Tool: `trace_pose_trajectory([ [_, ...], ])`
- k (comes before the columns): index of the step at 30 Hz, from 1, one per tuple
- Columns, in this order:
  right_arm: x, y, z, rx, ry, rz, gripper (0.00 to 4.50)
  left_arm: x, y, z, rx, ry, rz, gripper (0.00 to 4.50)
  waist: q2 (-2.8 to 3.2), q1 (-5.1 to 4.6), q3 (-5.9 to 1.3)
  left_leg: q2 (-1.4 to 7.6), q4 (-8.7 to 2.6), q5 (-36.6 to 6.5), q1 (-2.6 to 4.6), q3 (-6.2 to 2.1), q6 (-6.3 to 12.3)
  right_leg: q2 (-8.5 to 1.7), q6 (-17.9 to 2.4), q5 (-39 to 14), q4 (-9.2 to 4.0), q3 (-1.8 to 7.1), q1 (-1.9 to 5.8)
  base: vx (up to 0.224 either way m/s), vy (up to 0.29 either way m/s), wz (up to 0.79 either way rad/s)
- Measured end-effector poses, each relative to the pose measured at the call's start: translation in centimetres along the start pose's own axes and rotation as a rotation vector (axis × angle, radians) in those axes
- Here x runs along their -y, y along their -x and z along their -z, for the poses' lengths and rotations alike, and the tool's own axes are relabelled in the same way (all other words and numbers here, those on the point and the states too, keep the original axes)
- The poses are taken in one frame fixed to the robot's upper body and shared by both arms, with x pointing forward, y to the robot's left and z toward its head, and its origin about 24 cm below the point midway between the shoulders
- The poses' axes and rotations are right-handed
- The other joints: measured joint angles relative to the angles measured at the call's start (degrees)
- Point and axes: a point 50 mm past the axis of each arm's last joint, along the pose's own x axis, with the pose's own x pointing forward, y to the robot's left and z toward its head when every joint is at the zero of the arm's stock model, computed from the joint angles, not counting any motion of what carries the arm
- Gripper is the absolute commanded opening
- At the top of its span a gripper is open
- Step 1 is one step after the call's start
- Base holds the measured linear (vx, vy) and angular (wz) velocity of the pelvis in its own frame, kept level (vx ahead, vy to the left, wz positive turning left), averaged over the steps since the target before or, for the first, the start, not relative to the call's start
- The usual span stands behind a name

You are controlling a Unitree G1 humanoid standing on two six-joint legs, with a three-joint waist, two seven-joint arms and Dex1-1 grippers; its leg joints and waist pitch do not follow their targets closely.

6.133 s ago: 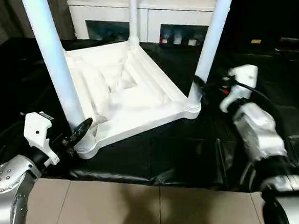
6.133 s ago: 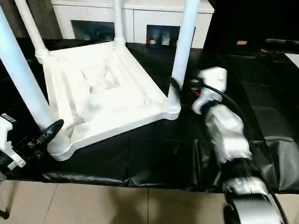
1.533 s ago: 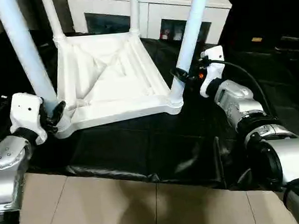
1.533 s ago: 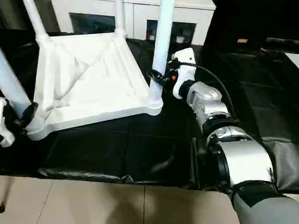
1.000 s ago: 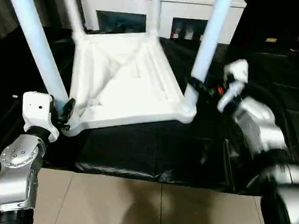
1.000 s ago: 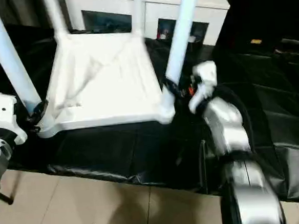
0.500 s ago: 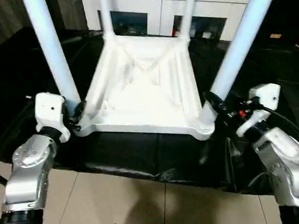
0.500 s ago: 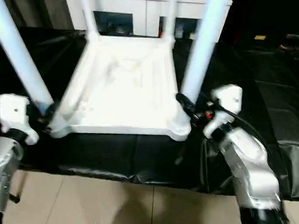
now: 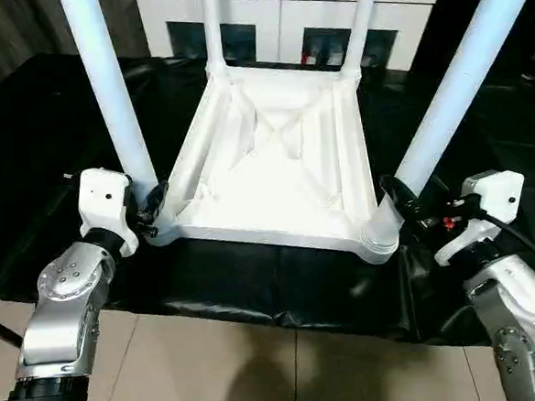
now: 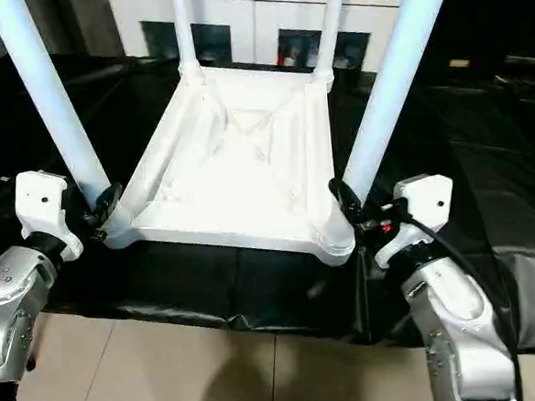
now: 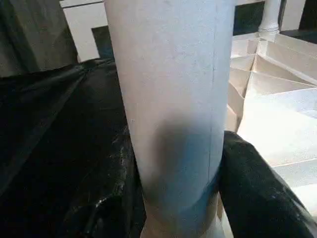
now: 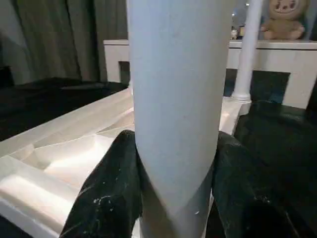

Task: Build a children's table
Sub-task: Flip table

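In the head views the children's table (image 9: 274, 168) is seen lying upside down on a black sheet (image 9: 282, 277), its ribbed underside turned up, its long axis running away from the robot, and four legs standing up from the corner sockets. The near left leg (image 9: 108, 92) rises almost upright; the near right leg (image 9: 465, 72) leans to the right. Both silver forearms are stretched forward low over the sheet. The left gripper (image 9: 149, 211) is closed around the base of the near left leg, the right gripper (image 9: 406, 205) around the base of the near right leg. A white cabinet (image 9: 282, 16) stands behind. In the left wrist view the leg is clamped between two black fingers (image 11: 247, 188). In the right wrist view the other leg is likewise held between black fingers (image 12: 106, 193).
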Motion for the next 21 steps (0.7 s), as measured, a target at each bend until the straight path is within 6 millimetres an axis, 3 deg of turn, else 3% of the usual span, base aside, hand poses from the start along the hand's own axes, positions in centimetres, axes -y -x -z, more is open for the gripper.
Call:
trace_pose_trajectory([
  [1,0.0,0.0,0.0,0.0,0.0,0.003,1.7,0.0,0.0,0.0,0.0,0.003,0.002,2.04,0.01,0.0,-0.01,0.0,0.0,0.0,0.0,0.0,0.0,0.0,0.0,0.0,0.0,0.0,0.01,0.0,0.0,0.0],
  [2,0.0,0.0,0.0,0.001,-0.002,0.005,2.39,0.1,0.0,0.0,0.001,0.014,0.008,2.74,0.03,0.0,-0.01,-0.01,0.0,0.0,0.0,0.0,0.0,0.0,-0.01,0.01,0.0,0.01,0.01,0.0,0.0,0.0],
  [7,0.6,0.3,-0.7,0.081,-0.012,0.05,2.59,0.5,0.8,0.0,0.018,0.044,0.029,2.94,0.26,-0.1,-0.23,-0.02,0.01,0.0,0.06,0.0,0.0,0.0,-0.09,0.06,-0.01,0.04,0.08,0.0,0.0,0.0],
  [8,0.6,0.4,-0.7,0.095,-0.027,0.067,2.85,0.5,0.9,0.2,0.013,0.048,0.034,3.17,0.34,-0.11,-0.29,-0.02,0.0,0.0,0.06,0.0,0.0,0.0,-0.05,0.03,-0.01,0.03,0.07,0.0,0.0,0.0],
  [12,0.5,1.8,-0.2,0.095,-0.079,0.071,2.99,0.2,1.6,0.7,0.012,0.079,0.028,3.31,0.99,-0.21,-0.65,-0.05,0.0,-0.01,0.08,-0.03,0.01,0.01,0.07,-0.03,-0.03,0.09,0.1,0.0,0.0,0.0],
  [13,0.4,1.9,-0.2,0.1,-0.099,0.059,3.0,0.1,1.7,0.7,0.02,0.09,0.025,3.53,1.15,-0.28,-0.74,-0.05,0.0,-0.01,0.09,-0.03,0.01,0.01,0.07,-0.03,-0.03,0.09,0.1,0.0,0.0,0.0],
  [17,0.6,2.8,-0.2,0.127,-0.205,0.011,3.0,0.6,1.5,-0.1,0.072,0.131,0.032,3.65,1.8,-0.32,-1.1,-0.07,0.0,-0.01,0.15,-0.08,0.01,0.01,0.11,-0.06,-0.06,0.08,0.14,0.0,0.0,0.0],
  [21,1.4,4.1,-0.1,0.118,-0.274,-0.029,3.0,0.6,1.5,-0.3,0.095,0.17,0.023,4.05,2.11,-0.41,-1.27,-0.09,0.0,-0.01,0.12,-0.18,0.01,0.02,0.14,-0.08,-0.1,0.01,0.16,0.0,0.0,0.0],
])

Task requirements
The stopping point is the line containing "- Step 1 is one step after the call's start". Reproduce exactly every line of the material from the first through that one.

Response to this task
Tool: `trace_pose_trajectory([ [_, ...], ])`
- k (comes before the columns): index of the step at 30 Hz, from 1, one per tuple
- Columns, in this order:
  right_arm: x, y, z, rx, ry, rz, gripper (0.00 to 4.50)
  left_arm: x, y, z, rx, ry, rz, gripper (0.00 to 4.50)
  waist: q2 (-2.8 to 3.2), q1 (-5.1 to 4.6), q3 (-5.9 to 1.3)
  left_leg: q2 (-1.4 to 7.6), q4 (-8.7 to 2.6), q5 (-36.6 to 6.5), q1 (-2.6 to 4.6), q3 (-6.2 to 2.1), q6 (-6.3 to 12.3)
  right_leg: q2 (-8.5 to 1.7), q6 (-17.9 to 2.4), q5 (-39 to 14), q4 (-9.2 to 4.0), q3 (-1.8 to 7.1), q1 (-1.9 to 5.8)
  base: vx (up to 0.224 either way m/s), vy (up to 0.29 either way m/s), wz (up to 0.79 either way rad/s)
- Measured end-effector poses, each relative to the pose measured at the call's start: translation in centimetres along the start pose's own axes and rotation as a rotation vector (axis × angle, radians) in those axes
- Here x runs along their -y, y along their -x and z along their -z, for the poses' lengths and rotations alike, and the tool's own axes are relabelled in the same way (all other words and numbers here, those on the point and the states too, keep the original axes)
- The poses are taken in one frame fixed to the robot's upper body and shared by both arms, with x pointing forward, y to the robot's left and z toward its head, and its origin about 24 cm below the point midway between the shoulders
- The poses' axes and rotations are right-handed
- The other joints: measured joint angles relative to the angles measured at the call's start (degrees)
- Point and axes: a point 50 mm past the axis of each arm's last joint, along the pose's own x axis, with the pose's own x pointing forward, y to the robot's left and z toward its head when every joint is at the zero of the arm's stock model, computed from the joint angles, not counting any motion of what carries the arm
- Gripper is the absolute commanded opening
- At the top of its span a gripper is open
- Step 1 is one step after the call's start

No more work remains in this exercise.